Well, everyone has seen brown eggs and white eggs in the supermarket. But there's a third color category that has never has caught on in the market, and I have yet to figure out why. It's the blue- or green-shelled egg. I have more fun with these eggs. When somebody asks if we have eggs available, and I pop open a carton, what's the first thing they notice? Not the cute little brown bantam eggs, not the glossy white Polish eggs, but "Oh my gosh, what laid those green ones?!"
Well, these girls do.
Meet Charger, Colleen, Bluebelle, Silver, Gladys, and Cadge. These girls are all Easter Eggers, which is a slightly more polite term than "mutts that just happen to lay eggs that are blue, green, or olive." All but Silver are hatchery chicks; Silver is a second-generation bird, the result of our brief fling at keeping an Easter Egger rooster in with the main laying flock. Sadly, Brutus did not get along well with boss rooster Elwood, so he went to a friend.

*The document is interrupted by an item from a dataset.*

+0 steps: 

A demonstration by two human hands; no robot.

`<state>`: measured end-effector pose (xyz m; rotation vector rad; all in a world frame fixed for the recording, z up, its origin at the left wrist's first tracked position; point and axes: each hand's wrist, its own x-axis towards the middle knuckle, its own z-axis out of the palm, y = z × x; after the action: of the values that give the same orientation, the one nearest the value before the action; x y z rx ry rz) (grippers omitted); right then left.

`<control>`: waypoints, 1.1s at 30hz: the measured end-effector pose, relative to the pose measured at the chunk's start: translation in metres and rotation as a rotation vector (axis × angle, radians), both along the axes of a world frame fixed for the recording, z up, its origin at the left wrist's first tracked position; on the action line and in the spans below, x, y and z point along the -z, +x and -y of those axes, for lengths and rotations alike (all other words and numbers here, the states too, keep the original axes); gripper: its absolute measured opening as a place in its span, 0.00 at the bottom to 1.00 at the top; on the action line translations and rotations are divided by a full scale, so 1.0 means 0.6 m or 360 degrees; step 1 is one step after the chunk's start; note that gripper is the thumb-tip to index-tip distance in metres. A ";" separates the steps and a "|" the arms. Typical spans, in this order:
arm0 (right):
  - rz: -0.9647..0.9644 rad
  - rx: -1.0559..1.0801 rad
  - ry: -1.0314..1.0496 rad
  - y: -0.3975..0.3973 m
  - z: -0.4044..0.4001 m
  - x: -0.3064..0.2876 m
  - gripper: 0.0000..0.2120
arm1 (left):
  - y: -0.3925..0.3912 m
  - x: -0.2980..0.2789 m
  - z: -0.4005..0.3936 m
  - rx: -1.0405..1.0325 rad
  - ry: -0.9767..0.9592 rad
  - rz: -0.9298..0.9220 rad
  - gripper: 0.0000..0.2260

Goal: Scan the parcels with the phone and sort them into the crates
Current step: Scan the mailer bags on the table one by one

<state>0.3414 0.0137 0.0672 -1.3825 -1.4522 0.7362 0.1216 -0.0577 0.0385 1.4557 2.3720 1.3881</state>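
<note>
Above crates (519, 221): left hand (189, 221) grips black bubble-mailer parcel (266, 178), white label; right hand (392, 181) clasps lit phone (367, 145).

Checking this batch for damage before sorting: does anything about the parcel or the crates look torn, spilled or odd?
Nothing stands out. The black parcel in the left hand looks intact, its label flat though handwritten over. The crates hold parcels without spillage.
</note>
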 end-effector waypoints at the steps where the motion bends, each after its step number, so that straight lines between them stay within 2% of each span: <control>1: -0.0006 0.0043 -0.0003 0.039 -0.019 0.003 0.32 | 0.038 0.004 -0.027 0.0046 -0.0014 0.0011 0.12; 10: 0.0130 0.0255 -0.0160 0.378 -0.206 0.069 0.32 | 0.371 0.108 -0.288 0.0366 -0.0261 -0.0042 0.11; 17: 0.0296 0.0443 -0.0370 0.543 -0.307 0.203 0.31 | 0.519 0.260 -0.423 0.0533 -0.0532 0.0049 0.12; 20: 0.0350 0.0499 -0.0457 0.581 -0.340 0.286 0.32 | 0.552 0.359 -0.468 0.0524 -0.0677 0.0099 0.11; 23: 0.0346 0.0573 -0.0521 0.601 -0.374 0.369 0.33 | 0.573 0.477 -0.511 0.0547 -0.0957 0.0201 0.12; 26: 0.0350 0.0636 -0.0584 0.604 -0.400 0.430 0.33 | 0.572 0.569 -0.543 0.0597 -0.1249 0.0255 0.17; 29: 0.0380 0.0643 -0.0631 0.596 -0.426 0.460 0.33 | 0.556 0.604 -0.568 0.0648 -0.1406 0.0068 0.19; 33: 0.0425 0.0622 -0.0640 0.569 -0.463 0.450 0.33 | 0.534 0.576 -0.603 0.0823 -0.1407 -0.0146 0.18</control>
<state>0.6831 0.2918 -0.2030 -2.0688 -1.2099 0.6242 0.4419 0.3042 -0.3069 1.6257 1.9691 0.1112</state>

But then, I am thoroughly biased. I keep these birds as pets; the eggs are just a pleasant side benefit. My very first hen was a barred Easter Egger named Nova. She looked exactly like a production Barred Rock, except for her green legs and the lime-green eggs she laid. At the time I had no idea that she was an Easter Egger, so that first green egg came as a considerable shock. For years after that we would pester Mom to fix "green eggs and ham!" for breakfast. The novelty never really wore off.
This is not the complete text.